Since Ohio State announced its partnership with Apple in the fall, the university has released few details beyond the basics of the partnership. Monday, members of Ohio State’s digital flagship team held a town hall to increase transparency on the university’s technological initiative launched in October.
Corey Tressler and Liv Gjestvang from the Office of Distance Education and eLearning answered questions from students and staff during the meeting about the university’s partnership with tech giant Apple.
They said the digital flagship initiative has transitioned to a partnership with Apple and has three pillars at its core: student technology, coding curriculum, and app development.
Pilot iPad courses were launched this semester and around 130 students participated. After the test period, students asked for more strategic guidance such as instruction on how to handle cloud storage and more tutorials for apps.
The eLearning team decided it also needed to have multiple points of contact where the technology is integrated into the classroom.
Tressler said the note taking on iPad apps is a leg-up for students in the classroom.
“You can, very quickly and on the fly, change color as you create sort of a pattern for yourself in taking notes to remember what you have questions about or what to call out in your notes,” said Tressler, the associate director of Learning Programs.
A new Ohio State app will have all orientation information, tutorials for the device and will be updated with relevant information such as move-in and post-orientation materials.

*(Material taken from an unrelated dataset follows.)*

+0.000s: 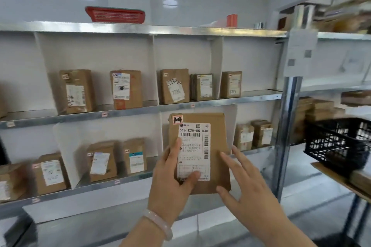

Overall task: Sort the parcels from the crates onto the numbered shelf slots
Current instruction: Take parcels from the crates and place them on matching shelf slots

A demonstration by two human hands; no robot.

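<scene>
Metal shelf [140, 109], flat cardboard parcel [218, 146], left hand [170, 184]

the parcel [216, 146] in my left grip [170, 176] is matt brown cardboard, slightly creased, with a smooth white paper label [195, 146] printed in black and a small red-edged sticker [177, 120] at its top corner. the shelf [220, 100] edges are bright galvanised metal with a dull sheen, and the upright post [289, 126] has the same streaky zinc finish. the dividers [152, 66] look like smooth matt white board. the other parcels [127, 91] are the same rough brown cardboard with paper labels. the black crate [337, 142] is lattice plastic, faintly glossy; the red crate [115, 14] on top is plastic too. my bracelet [158, 223] is pale, smooth and translucent.
</scene>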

The app includes many features already available in the myOSU app, but adds a separate tab for opportunities to get involved on campus such as student organization information. In addition, it includes a student-focused course planner where a student can drag and drop scenario-based scheduling to plan their educational experience before they meet with an adviser.

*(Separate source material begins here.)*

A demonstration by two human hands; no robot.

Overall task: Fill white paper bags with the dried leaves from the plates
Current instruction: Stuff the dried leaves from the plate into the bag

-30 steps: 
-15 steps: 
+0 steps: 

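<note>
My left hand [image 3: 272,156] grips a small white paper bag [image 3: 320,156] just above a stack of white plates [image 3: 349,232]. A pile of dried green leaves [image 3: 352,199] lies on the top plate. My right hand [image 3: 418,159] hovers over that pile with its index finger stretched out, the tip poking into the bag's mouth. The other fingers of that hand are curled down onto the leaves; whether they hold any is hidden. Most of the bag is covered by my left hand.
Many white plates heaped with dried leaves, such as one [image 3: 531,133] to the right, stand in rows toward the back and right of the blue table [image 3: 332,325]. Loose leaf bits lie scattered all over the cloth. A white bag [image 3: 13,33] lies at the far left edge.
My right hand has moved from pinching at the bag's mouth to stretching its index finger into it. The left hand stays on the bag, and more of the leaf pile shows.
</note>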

Of all the 1000- and 2000-level courses offered at Ohio State, 45 will require iPads in the fall. Instructors will receive training with digital flagship educators, and it is estimated more than 2,000 students will participate in iPad courses.
The flagship team anticipates that as the population with iPads shifts to second-years and beyond, iPads will be integrated into higher-level courses, as well. For now, they are targeting the first-year courses with the highest enrollment, which is a reason survey classes also were targeted.
For every course offered as an iPad required course, there is a counterpart section that does not require the device.
A coding curriculum in coding-specific courses also will be emphasized. The final component of the initiative is app development to cultivate community solutions using creative tools.
The physical iOS design lab location is still not finalized. The location could potentially be East 15th Avenue and North High Street, across from the Wexner Center for the Arts, with the temporary location likely being in the South Campus Gateway space. There also are plans for a mobile design lab that will essentially be a van with support staff available to travel throughout campus.
“We do know that offering a project of this scale and moving as quickly as we are that there are a lot of things we are not going to get right the first time,” said Gjestvang, associate vice president of learning technology.